Pour favoriser la croissance des entreprises, la loi Pacte introduit de nombreuses mesures de simplification.  Parmi elles, une refonte des seuils fixant les règles juridiques et sociales appliquées aux entreprises en fonction de leur taille.

Photo : Sajjad Hussain M

L’effectif d’une entreprise ne représente pas seulement ses forces vives et son vivier de compétences. Il détermine aussi l’application de nombreuses obligations sociales et juridiques. Publiée au Journal officiel le 23 mai, la loi Pacte, relative à la croissance et à la transformation des entreprises, simplifie et assouplit les règles en la matière. Les nouvelles dispositions entreront en vigueur le 1er janvier 2020. Le but ? Supprimer le frein à l’embauche que peut constituer le franchissement de certains seuils.

Loi Pacte et seuils sociaux : harmonisation des règles de calcul

Périmètre pris en compte, type de salariés à intégrer, période de référence… les paramètres de calcul de l’effectif d’une entreprise différaient jusqu’à présent selon la règle ou la cotisation concernée. Pour simplifier les choses, la loi Pacte prévoit que ce soit désormais le mode de calcul de la Sécurité sociale que l’on applique pour tous les sujets. L’effectif annuel sera donc déterminé à partir de la moyenne du nombre de personnes employées chaque mois l’année civile précédente. Un prochain décret précisera les catégories de salariés à retenir.

Refonte des seuils sociaux avec la loi Pacte

10, 11, 20, 25, 100, 150, 200, 250 salariés… L’embauche d’un salarié supplémentaire pouvait dans de nombreux cas soumettre l’entreprise à de nouvelles règles et obligations. La loi Pacte rationalise le nombre de seuils en ne conservant à quelques exceptions près que ceux de 11, 50 et 250 salariés.
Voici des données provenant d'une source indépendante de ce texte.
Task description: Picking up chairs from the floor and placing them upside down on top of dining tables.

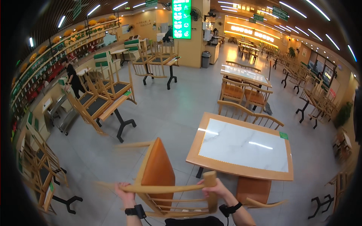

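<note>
A wooden chair with an orange-brown padded seat is tipped on its side in front of me, its seat facing right and its legs pointing left. My left hand is closed round a wooden bar at the chair's left end. With its fingers wrapped round the chair's backrest, my right hand grips the other end. To the right of the chair stands a table with a wooden border and a white marble-look top. Whether the chair touches the floor cannot be made out.
Another chair is tucked under the table's near side, and more chairs line its far side. At left, chairs rest upturned on a table. A person in dark clothes stands beyond, near a metal cart.
</note>
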`<state>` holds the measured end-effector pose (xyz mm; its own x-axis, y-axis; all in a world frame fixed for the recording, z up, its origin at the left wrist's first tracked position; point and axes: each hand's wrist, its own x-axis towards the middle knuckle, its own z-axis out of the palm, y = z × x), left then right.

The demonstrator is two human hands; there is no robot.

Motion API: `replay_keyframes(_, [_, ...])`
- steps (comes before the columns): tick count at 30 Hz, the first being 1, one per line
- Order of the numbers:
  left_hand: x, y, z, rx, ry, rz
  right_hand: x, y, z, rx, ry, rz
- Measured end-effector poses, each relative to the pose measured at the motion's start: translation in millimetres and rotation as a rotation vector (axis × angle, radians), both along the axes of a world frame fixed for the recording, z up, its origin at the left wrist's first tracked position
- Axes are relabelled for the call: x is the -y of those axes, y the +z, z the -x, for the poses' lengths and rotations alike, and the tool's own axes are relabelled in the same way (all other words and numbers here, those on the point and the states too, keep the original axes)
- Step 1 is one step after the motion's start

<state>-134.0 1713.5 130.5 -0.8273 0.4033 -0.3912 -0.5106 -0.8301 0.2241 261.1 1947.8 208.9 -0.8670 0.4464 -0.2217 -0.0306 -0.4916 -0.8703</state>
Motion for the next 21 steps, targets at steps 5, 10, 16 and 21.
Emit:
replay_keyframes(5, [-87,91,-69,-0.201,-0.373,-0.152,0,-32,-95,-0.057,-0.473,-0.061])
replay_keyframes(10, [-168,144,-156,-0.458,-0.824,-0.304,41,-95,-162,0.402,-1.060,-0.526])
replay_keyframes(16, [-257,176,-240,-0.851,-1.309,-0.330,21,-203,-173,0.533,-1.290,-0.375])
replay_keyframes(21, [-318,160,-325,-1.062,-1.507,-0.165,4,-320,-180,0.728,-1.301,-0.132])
Certains seuils ont été supprimés ou augmentés. Ainsi à partir de 2020, le taux de 0,10% pour la contribution au fond national d’aide au logement s’appliquera jusqu’à 50 salariés et non plus jusqu’à 20 comme auparavant. Il en va de même pour la participation des employeurs à l’effort de construction et pour l’obligation de mettre en place un règlement intérieur de l’entreprise. Le seuil de 20 salariés ne persiste que pour l’obligation d’emploi de travailleurs handicapés.

Fluidification du franchissement des seuils

La loi cherche aussi à lisser l’effet du franchissement des seuils. Désormais il faudra qu’un seuil ait été dépassé pendant 5 années consécutives pour que l’entreprise concernée soit soumise aux obligations liées à ce seuil. Dans l’autre sens, lorsqu’au cours de l’année civile l’entreprise franchit un seuil à la baisse, cela sera pris en compte dès la première année.

Enfin, la loi Pacte relève également les seuils de l’audit légal obligatoire. Désormais, la nomination d’un commissaire aux comptes ne sera obligatoire que pour les entreprises remplissant deux des trois conditions suivantes :

  • Un chiffre d’affaires hors taxe supérieur ou égal à 8 millions d’euros.
  • Un bilan supérieur ou égal à 4 millions d’euros.
  • Un effectif supérieur à 50 salariés.